JOHN: As is Samantha…
COPSTICK: Indeed so. She has a done it at the Grouchy Club. And here at Mama Biashara, we have a lovely lady who comes in once or twice a week who sells and uses medicinal grade aromatherapy oil. In fact, the morning after the Grouchy Club at which this plan was hatched I came in, unsurprisingly, with a fairly highly-developed hangover.
I said to her: Headache.
She said: Try peppermint oil.
I said: I don’t like peppermint. I’m a big spearmint fan. But don’t like peppermint.

The Mama Biashara afternoon event will also involve raffle prizes like this one donated by Samantha Ruth Pressdee
She put a tiny little drop of medicinal grade essential peppermint oil, grown in Washington State, on the back of my hand and said: Lick that.
As you lick it, you have to breathe in. And, well, it is like somebody has taken the top off your head. Suddenly everything becomes clear, your tubes are clear, your chest feels clear… Hangover… gone! Extraordinary.
So she is going to be coming along on the Saturday afternoon. And there will be people doing foot massage and whatnot. I am going to try and get some live drumming music and it may well be that we have a comedy show in the evening.
JOHN: So people will come into Mama Biashara for free and can look around the shop as normal…
COPSTICK: Yes. It’s sort of an open day. And there will be these added extras they can pay to have – the pampering and tarot reading and foot massage and so on. You can come in and have a tarot reading to see what the future holds. For example: Will your show be a massive hit at the Edinburgh Fringe?
JOHN: And the money raised goes to the Mama Biashara charity.
COPSTICK: Yes.

Hatching the idea were (L-R) Samantha Pressdee, Kate Copstick, Martha McBrier and Siân Doughty
JOHN: This will be in the back bit of the Mama Biashara shop.
COPSTICK: Yes. In the bit where we hold the Grouchy Club and occasionally do comedy shows. When Ngambi McGrath lost the long-time venue for her Heavenly Comedy nights recently, she moved it here until she found a new venue and it was absolutely rammed – I was running around trying to find extra seats.
JOHN: Mama Biashara is a good place if what you are road-testing a show…
COPSTICK: Yes. It’s intimate. There’s no microphone, no proper performance lights but, if what you want to do is get your content tightened, then this is a great place for workshopping. One of the guys who was doing 10 minutes at Heavenly Comedy runs a comedy course and asked if he could do it here which would have been fine except I’m in the throes of a volunteer crisis so I don’t have the manpower or womanpower to keep the shop open on a Tuesday until 8.30pm, except the second Tuesday of every month which is the Grouchy Club.
JOHN: Any other shows coming up here?
COPSTICK: I also offered the space to Alfie Noakes of the We Are Funny project.
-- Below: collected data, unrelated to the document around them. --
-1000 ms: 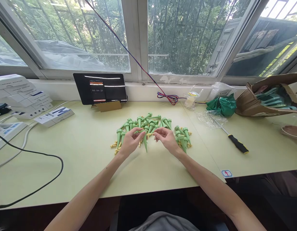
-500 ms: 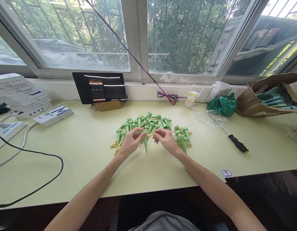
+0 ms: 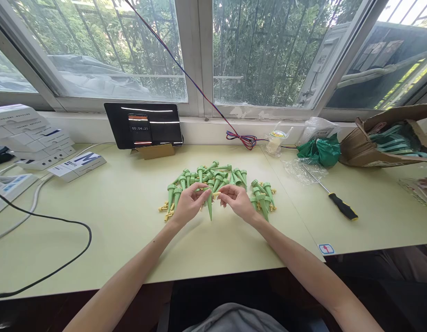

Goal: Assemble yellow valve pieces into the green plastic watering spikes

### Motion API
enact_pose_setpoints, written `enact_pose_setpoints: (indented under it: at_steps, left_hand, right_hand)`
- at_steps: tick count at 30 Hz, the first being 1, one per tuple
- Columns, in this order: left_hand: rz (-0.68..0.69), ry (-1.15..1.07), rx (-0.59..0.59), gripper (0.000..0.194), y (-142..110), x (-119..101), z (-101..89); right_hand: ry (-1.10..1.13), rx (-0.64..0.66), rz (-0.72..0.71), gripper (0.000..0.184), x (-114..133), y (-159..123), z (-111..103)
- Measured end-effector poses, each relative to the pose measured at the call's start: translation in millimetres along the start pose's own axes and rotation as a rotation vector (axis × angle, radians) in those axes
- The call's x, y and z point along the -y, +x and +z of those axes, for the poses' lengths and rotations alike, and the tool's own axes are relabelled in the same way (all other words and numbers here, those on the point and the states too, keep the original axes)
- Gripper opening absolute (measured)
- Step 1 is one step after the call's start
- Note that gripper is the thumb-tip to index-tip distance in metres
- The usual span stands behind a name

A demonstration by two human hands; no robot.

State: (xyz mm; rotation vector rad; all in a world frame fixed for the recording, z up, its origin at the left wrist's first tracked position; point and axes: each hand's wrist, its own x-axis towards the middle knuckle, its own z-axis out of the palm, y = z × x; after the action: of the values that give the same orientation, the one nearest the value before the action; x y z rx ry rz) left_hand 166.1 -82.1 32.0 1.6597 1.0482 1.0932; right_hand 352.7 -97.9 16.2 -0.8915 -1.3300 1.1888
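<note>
A heap of green cone-shaped plastic spikes [image 3: 213,177] lies at the middle of the pale table, with small yellow plastic pieces [image 3: 164,208] scattered along its edges. My left hand [image 3: 187,204] pinches the top of one green spike [image 3: 209,208], whose tip points toward me. Close beside it, my right hand [image 3: 238,201] pinches a small yellow piece [image 3: 215,194] right at that spike's top. Both hands hover just in front of the heap.
A tablet [image 3: 144,125] leans against the window sill behind the heap. White boxes [image 3: 29,136] and a black cable [image 3: 61,221] are on the left. To the right lie a screwdriver [image 3: 338,203], a green bag [image 3: 319,150] and an open cardboard box [image 3: 386,136].
My right hand has moved a little left, bringing the yellow piece up to the spike held by my left hand. The heap has not shifted.
</note>
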Motion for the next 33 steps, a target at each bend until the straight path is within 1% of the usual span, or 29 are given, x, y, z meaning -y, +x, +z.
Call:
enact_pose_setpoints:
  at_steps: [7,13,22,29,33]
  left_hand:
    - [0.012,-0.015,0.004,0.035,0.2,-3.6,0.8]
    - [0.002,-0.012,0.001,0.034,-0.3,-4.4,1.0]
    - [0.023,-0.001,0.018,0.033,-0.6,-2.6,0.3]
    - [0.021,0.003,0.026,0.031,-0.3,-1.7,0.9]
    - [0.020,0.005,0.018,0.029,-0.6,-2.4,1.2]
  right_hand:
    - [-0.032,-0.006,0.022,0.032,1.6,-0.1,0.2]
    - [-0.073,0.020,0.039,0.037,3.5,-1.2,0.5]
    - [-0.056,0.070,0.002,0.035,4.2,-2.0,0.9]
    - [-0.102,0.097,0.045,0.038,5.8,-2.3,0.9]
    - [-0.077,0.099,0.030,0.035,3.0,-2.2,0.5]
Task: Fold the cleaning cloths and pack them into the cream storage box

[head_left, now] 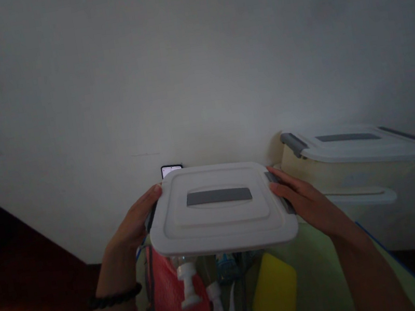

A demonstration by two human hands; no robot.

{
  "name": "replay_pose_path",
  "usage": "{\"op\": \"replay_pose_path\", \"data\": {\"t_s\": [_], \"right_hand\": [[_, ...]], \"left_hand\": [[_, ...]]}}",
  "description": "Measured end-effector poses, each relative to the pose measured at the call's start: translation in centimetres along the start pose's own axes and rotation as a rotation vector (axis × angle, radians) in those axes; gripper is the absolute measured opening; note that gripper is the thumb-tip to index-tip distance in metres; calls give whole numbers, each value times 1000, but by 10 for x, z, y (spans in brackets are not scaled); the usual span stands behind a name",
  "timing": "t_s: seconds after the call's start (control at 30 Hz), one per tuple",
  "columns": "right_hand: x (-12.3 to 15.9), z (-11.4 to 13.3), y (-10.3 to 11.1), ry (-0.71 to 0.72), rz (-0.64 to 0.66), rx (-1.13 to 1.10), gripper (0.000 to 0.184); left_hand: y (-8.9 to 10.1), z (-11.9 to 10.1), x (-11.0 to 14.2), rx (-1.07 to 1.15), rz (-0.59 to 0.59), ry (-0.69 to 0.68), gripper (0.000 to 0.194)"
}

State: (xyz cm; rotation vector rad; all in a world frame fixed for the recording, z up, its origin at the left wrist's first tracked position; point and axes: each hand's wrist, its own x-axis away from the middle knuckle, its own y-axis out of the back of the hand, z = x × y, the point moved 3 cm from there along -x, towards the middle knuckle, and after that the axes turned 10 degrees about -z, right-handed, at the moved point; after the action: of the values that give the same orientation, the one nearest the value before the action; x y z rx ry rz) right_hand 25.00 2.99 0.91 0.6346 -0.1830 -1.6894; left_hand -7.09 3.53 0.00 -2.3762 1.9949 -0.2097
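A white plastic storage box lid (223,229) with a grey handle strip (218,196) is between my two hands. My left hand (135,222) grips its left edge, thumb near the top corner and fingers partly hidden beside a dark latch. On the opposite side my right hand (302,195) is closed around the edge at the grey latch (278,191). Whether a box body is under the lid cannot be seen. Below its front edge are a red towel (172,308), a white pump top (189,284), a white spray head (220,308) and a yellow sponge-like block (275,292).
A lidded storage box (351,169) stands at right by the wall (194,73). A phone (172,170) shows behind the held lid. The light green tabletop (321,274) has a blue edge. Dark floor (35,309) lies at left.
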Motion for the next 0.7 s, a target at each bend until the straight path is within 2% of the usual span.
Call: {"op": "replay_pose_path", "data": {"t_s": [0.23, 0.7], "right_hand": [[0, 0, -1, -25, 15, 16, 64], [0, -4, 0, 9, 9, -1, 58]], "left_hand": [[-1, -1, 1, 40, -15, 6, 41], [0, 0, 1, -19, -20, -2, 43]]}}
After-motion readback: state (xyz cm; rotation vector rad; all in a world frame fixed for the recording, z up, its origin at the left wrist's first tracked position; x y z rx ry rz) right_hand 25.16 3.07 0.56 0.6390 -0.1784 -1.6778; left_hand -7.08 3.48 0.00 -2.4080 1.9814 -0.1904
An article by Alfie Noakes, as published on chortle.co.uk (Photograph by Steve Best)
He came to see me because he has this Challenge thing going – a topic for an hour-long comedy show. And this topic was initially: Is Radical Feminism Killing Comedy? which was going to be put on at Farr’s School of Dancing in East London. But there were objections from… I don’t know what we should call them. The Ladies of the Left? The Sisters? They objected to the… I suppose to the mere idea that anyone might even debate let alone think such a transgressive idea.